My pal Faceblaster was recently in Italy, and he sent me this pic of a vending machine full of smut.
Faceblaster earned his name by doing just that — blasting girls in the face; in fact, some of the largest loads I’ve ever had the pleasure of burning to tape came from The Man himself. If you don’t believe me, check out Jackie Joy after she cleaned Johnny Fender’s ass. Wasn’t it was bad enough that Jackie cleaned Mr. Fender’s bunghole with her tongue?
No sir!
After Fender unloaded a massive pop on her face, I had Faceblaster walk on set and finish off the job.
It was a mighty pop.
Her expression — priceless.
Anyways, Faceblaster was off in Italy somewhere when he stumbled upon (what I think) is a great idea: porn in a vending machine.
For 5 Euros it looks like you can buy your smut and never once encounter anyone — no nosy sales clerk…which mens no more being embarrassed about your gay porn habit, or the midget porn you love so dearly, or the cuckolding stuff you hold so close to your heart.
But not close enough to let another human being know about it.
Whatever makes your Freak Flag fly…right?
I was hanging out with Ruth Blackwell last spring and we were at a convenience store, and outside there was a Red Box. Same deal as Faceblaster’s picture he sent, but Red Box only contains mainstream flicks, but it was really very easy: drop a buck into the machine and get the flick!
That night we enjoyed No Country For Old Men.
So maybe have something called a “Porn Box” and have them somewhere only adults can be, and fill them full of smut to sell!

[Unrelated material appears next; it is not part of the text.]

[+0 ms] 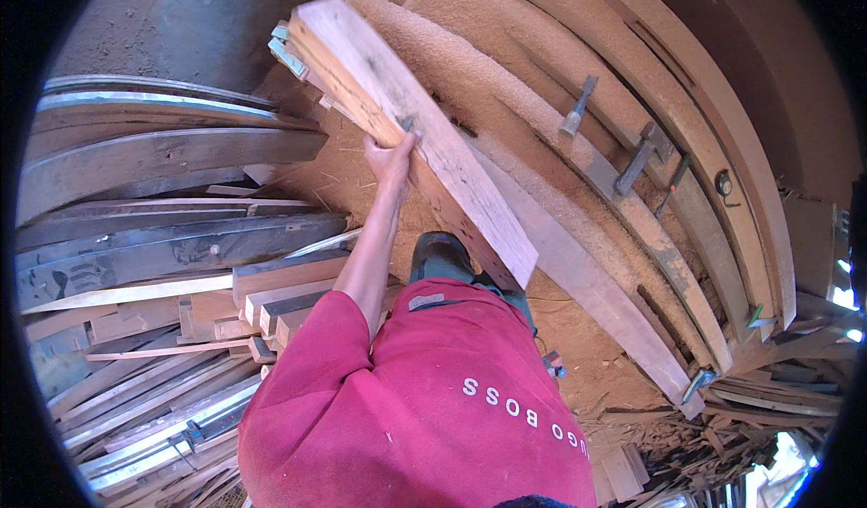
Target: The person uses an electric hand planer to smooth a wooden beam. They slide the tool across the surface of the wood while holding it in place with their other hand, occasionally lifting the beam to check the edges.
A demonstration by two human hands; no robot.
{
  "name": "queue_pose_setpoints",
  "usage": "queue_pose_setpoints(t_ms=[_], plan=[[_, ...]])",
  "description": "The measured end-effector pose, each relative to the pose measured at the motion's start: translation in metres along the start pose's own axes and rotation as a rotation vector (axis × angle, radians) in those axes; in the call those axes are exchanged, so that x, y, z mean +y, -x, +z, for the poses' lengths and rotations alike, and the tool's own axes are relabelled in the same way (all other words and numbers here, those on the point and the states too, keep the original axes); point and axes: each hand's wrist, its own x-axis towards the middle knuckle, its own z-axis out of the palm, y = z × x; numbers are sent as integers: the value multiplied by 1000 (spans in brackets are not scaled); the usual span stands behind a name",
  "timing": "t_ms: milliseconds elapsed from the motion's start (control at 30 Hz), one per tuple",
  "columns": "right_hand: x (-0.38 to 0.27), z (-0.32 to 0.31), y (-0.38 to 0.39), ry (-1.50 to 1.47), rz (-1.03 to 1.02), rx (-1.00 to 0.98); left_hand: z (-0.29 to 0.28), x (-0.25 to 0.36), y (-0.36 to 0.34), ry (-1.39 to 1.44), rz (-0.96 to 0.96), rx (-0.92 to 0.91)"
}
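One thick, pale beam point(442, 138) slants across the middle of the view, from the upper left down to an angled end just ahead of the person's red shirt point(424, 372). The left hand point(390, 158) has its grip clamped on the beam's left side, partway along, most of the fingers hidden by the wood. Whether the right hand's grip is apart or together cannot be told, as that hand is out of view. Pale green pieces point(289, 56) show just beside the beam's far end. To its right, a long board point(587, 273) runs toward the lower right, where a small blue tool point(695, 385) sits near its end. Beyond, sawdust point(506, 102) covers curving planks point(664, 255); a hammer point(635, 167) lies across them, between a metal-headed tool point(578, 106) and a slim, dark one point(673, 185). On the left, boards point(135, 251) lie in dense stacks, and a dark boot point(438, 255) shows below the beam.
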Motion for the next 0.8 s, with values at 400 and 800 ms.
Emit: queue_pose_setpoints(t_ms=[400,800], plan=[[52,31,59,-235,145,267,38,184,43,-629,737,-646],[157,74,99,-548,287,292,117,36,100,-1468,1017,-1748]])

First place I’d stick ’em would be at strip joints. Every fuckin’ strip joint across our Mighty Fine Land. Stick ’em right in a dark corner…or near The Champagne Room.
Fuck it — plop ’em right in The Champagne Room; you can look at your new DVD while the stripper beats you off.

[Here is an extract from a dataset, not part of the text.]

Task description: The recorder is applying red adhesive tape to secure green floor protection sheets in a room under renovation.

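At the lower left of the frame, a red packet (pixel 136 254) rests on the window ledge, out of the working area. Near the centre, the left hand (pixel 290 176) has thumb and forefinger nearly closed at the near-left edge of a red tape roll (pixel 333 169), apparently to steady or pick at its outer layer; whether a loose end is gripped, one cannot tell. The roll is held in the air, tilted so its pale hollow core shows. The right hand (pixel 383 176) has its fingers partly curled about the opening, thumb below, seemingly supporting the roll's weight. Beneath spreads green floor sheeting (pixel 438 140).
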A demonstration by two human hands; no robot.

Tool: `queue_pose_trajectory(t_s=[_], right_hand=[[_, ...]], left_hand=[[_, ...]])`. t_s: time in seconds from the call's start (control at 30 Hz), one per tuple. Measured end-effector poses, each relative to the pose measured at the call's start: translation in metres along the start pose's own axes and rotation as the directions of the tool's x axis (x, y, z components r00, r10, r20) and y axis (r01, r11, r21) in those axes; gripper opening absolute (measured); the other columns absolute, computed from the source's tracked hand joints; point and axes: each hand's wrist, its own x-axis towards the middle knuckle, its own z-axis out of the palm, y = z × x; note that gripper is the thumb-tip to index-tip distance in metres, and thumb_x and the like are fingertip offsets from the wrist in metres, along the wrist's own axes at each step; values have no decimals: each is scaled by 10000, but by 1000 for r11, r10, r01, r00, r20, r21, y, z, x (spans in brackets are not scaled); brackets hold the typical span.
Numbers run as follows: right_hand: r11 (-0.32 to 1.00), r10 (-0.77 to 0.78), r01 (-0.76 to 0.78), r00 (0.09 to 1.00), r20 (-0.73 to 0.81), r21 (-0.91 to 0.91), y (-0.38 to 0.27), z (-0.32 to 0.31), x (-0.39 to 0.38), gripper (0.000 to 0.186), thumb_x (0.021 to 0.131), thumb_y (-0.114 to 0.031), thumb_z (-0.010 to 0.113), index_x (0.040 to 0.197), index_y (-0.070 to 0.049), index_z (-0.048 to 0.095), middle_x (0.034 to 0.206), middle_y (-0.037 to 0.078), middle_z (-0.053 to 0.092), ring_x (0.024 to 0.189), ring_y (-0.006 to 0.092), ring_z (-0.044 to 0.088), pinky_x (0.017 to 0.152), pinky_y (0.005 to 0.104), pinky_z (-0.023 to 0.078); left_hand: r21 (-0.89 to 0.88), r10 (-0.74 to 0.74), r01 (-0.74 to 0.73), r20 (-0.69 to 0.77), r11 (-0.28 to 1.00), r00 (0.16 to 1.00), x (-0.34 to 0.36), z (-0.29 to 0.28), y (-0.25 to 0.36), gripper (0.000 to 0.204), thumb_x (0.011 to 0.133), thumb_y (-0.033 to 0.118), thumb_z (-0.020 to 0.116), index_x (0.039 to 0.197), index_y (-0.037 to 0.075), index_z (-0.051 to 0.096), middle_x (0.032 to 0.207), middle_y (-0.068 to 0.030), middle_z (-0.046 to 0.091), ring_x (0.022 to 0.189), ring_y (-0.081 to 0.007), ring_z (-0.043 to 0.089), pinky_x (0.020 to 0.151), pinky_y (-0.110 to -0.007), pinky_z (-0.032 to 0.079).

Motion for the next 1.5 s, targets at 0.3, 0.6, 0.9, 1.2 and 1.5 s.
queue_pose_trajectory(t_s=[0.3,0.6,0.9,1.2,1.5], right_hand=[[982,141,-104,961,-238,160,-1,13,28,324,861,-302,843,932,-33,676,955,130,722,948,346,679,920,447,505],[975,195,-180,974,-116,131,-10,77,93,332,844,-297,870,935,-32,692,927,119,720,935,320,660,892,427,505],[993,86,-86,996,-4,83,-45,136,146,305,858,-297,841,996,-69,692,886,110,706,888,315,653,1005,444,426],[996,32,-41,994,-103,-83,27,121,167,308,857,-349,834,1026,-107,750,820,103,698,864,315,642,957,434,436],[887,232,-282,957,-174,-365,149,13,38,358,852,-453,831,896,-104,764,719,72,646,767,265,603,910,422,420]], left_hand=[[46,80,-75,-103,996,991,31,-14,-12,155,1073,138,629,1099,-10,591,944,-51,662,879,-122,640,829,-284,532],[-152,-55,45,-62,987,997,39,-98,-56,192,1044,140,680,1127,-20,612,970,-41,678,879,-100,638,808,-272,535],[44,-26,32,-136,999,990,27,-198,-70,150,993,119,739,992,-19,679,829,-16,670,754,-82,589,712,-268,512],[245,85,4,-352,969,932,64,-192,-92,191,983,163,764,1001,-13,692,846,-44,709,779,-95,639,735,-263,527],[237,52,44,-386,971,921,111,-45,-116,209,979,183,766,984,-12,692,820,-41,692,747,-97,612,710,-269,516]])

How about horse tracks? Casinos? Bars? Bingo parlors? Shuffle board courts?
The opportunities are endless.
Just imagine dropping, say, a 10 dollar bill into a machine, and it spits out an ass eating movie.
Or some handjob movies.
Or some dick sucking movies.
Or something really, really gay.
See! No one has to know that you like to watch men jack off!

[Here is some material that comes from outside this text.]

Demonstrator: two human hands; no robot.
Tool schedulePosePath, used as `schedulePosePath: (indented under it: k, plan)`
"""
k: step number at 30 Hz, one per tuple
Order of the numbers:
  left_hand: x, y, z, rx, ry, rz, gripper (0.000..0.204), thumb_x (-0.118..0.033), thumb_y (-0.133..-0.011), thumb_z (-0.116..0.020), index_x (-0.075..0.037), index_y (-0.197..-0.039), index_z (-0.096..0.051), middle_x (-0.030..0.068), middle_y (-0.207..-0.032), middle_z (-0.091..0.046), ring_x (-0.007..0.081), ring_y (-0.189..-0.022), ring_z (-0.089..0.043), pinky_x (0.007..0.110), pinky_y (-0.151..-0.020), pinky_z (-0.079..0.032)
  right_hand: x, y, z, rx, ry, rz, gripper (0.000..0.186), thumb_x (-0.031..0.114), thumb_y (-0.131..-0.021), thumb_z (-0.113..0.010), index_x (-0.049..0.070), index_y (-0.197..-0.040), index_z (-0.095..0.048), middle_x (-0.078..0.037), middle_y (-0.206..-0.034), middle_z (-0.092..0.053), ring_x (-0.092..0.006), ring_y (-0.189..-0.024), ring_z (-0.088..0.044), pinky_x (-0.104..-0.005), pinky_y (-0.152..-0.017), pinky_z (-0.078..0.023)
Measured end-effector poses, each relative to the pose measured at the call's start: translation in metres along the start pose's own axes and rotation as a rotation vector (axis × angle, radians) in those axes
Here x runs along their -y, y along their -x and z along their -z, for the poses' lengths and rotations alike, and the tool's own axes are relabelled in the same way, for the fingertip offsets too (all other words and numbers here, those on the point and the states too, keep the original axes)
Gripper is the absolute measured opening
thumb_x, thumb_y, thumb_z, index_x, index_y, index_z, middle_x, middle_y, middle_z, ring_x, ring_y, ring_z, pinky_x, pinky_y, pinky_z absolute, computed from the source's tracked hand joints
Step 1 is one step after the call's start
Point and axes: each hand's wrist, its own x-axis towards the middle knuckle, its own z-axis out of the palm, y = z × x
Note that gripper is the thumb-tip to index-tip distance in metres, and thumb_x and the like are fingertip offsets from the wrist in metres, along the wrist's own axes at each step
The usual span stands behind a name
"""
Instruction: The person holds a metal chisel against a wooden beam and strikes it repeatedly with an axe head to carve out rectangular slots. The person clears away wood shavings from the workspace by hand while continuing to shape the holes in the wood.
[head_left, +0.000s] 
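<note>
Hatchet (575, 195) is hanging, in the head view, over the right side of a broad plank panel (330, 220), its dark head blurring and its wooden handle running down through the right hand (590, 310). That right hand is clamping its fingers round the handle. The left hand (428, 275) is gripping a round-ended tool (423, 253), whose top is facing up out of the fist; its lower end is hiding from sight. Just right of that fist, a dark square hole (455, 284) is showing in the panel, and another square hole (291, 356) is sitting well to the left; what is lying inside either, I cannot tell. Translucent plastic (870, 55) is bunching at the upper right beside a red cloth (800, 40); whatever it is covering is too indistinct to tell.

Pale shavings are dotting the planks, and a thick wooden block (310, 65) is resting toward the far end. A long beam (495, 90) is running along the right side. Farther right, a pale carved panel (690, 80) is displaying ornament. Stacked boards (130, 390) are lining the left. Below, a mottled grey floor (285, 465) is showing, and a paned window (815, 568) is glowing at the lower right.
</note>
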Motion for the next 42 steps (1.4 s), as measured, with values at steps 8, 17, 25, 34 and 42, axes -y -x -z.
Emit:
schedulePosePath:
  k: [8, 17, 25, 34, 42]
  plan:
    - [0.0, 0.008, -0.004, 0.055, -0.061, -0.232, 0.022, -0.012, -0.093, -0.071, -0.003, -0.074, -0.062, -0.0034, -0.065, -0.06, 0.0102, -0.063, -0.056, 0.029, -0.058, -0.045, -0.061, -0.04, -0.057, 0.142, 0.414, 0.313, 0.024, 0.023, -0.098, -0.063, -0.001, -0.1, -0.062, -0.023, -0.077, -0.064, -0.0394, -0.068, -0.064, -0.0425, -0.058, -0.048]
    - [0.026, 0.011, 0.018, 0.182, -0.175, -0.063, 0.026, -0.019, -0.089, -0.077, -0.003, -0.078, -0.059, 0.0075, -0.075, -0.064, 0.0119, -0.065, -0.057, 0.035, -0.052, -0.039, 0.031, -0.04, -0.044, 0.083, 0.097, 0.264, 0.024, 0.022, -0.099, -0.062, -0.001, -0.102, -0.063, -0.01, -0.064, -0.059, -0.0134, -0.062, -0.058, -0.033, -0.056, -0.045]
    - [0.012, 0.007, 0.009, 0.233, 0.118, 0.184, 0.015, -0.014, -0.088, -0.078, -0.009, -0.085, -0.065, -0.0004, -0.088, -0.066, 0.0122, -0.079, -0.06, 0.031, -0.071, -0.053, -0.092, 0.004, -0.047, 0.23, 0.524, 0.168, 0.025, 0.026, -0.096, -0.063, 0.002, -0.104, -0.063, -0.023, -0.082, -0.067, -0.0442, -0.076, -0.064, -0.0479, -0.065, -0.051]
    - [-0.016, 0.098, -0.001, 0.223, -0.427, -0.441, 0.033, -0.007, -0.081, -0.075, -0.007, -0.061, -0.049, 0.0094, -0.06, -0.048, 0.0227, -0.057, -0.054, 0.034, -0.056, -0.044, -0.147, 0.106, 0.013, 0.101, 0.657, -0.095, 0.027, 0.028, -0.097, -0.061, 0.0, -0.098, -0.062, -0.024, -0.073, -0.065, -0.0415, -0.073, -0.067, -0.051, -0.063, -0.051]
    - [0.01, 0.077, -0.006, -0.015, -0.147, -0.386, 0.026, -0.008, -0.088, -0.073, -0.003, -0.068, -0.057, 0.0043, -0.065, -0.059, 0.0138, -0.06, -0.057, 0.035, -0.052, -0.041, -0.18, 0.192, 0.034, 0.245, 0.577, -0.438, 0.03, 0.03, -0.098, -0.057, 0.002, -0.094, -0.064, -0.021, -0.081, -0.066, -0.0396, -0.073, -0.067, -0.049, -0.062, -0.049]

Just do me a favor — if you take this idea and run with it, call it a “Watson Box” and make sure I get at least 20% of net sales.
In lieu of the 20% thing, I’d settle with 250K cash. Up front. Right now.
Thank you in advance.
Now carry on…
PORN BOX?! LOL! Who in hell wants to rent a dvd that 1000 other pervs had their sticky jizz coated hands on?
I think HD downloadable content should be available from kiosks!
No rentals at The Watson Box — purchases only!